Sandoz announced the European Commission (EC) has approved Rixathon (biosimilar rituximab) for use in Europe. Rixathon is approved for use in all indications of the reference medicine, MabThera.
"Today's approval of Rixathon represents a big win for patients in Europe with blood cancers or immunological diseases because it enables increased access to biologics. It also allows healthcare systems to redeploy resources to other areas of high need, particularly innovative therapies" Carol Lynch, Global Head, Biopharmaceuticals, Sandoz said. "Sandoz is committed to increasing patient access to biologic medicines, and Rixathon will be one of the five major launches we plan in the next four years. We have worked with care and passion towards this approval, and now is the time when we are bringing this medicine to healthcare professional and patients in Europe."
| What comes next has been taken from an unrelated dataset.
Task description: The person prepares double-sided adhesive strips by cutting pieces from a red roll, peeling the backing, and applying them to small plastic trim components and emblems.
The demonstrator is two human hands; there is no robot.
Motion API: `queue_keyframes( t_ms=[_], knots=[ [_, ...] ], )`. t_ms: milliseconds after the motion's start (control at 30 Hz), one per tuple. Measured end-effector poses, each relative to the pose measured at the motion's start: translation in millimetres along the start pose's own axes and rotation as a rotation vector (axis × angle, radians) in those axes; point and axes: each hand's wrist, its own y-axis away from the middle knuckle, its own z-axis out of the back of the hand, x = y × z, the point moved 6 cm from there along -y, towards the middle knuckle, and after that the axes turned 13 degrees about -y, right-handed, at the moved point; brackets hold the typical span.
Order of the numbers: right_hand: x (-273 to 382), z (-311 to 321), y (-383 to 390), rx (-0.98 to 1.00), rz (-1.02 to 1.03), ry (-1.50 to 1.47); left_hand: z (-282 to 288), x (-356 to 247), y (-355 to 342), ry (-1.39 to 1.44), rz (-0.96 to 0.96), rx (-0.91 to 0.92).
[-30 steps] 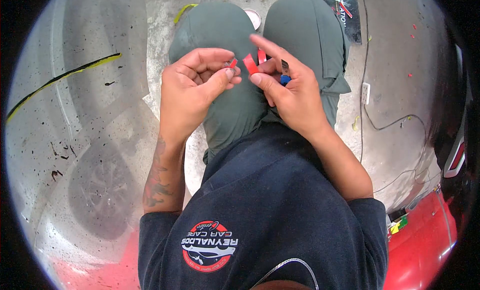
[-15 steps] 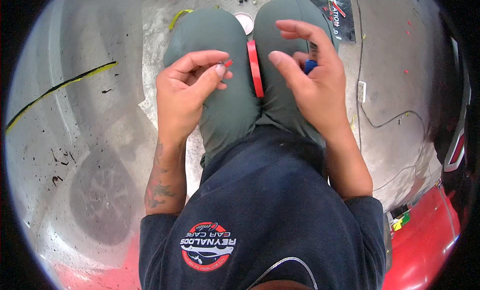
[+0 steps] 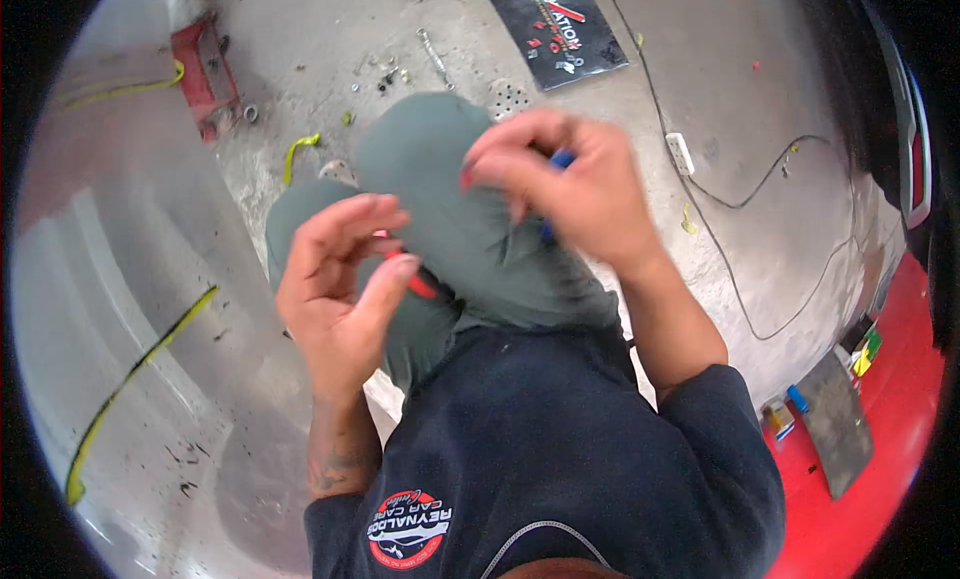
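Observation:
My left hand is over my left thigh, its thumb and fingers apart. A roll of red tape rests between my thighs, partly hidden behind that hand's thumb. Over my right thigh, blurred by motion, my right hand pinches a small red piece between thumb and forefinger. Some blue object is tucked in the same hand's curled fingers; most of it is hidden, so I cannot make out its kind.
A black sheet with small red and silver pieces lies ahead on the floor. Left of it are a wrench, scattered hardware, and a yellow-green strip. A white power strip with a cable lies right. A red car panel stands lower right.
My right hand has closed into a pinch with a red piece and moved left. My left hand has opened, and the small piece it pinched no longer shows there. The view has swung right.

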Motion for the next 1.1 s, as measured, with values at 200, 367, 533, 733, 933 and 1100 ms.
queue_keyframes(
  t_ms=[200, 367, 533, 733, 933, 1100],
  knots=[
    [-121.1, 240.4, -97.4, -0.672, 0.090, 0.022, 39.4, 12.4, -37.0, -0.638, -0.089, -0.206],
    [-258.2, 321.2, -141.3, -0.888, -0.148, 0.369, 40.9, 27.9, -49.2, -0.877, -0.006, -0.095],
    [-313.2, 322.6, -173.3, -0.916, -0.294, 0.425, 32.6, 28.4, -62.9, -0.952, 0.036, -0.094],
    [-302.7, 314.7, -185.1, -0.880, -0.191, 0.568, 17.8, 25.0, -74.3, -0.990, -0.009, -0.052],
    [-279.1, 277.3, -197.1, -0.728, -0.190, 0.770, 17.1, 24.4, -68.7, -0.898, -0.107, -0.114],
    [-291.8, 244.5, -200.8, -0.655, -0.284, 0.730, 20.3, 32.8, -63.8, -0.847, -0.167, -0.139]
  ],
)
Rixathon is approved for non-Hodgkin's lymphoma (follicular lymphoma and diffuse large B-cell lymphoma) and chronic lymphocytic leukemia, as well as immunological diseases such as rheumatoid arthritis, granulomatosis with polyangiitis, and microscopic polyangiitis.
The EC approval was based on a comprehensive development program generating analytical, preclinical, and clinical - including pharmacokinetic/pharmacodynamic (PK/PD) - data. The program demonstrated Rixathon matches its reference medicine in terms of safety, efficacy, and quality.
EC approval was based on a comprehensive development program, including analytical, preclinical, and clinical data, demonstrating biosimilarity of Rixathon to the reference medicine, MabThera. Clinical studies included:
The ASSIST-RA study, which demonstrated that Rixathon and its reference medicine have equivalent PK/PD profiles, with no clinically meaningful differences in safety, tolerability, or immunogenicity in patients with rheumatoid arthritis.
The ASSIST-FL study; a Phase III confirmatory efficacy and safety study. The study met its primary endpoint of equivalence in overall response rate (ORR) between Rixathon and the reference medicine after six months. Results also confirmed the comparable safety profile of the two medicines.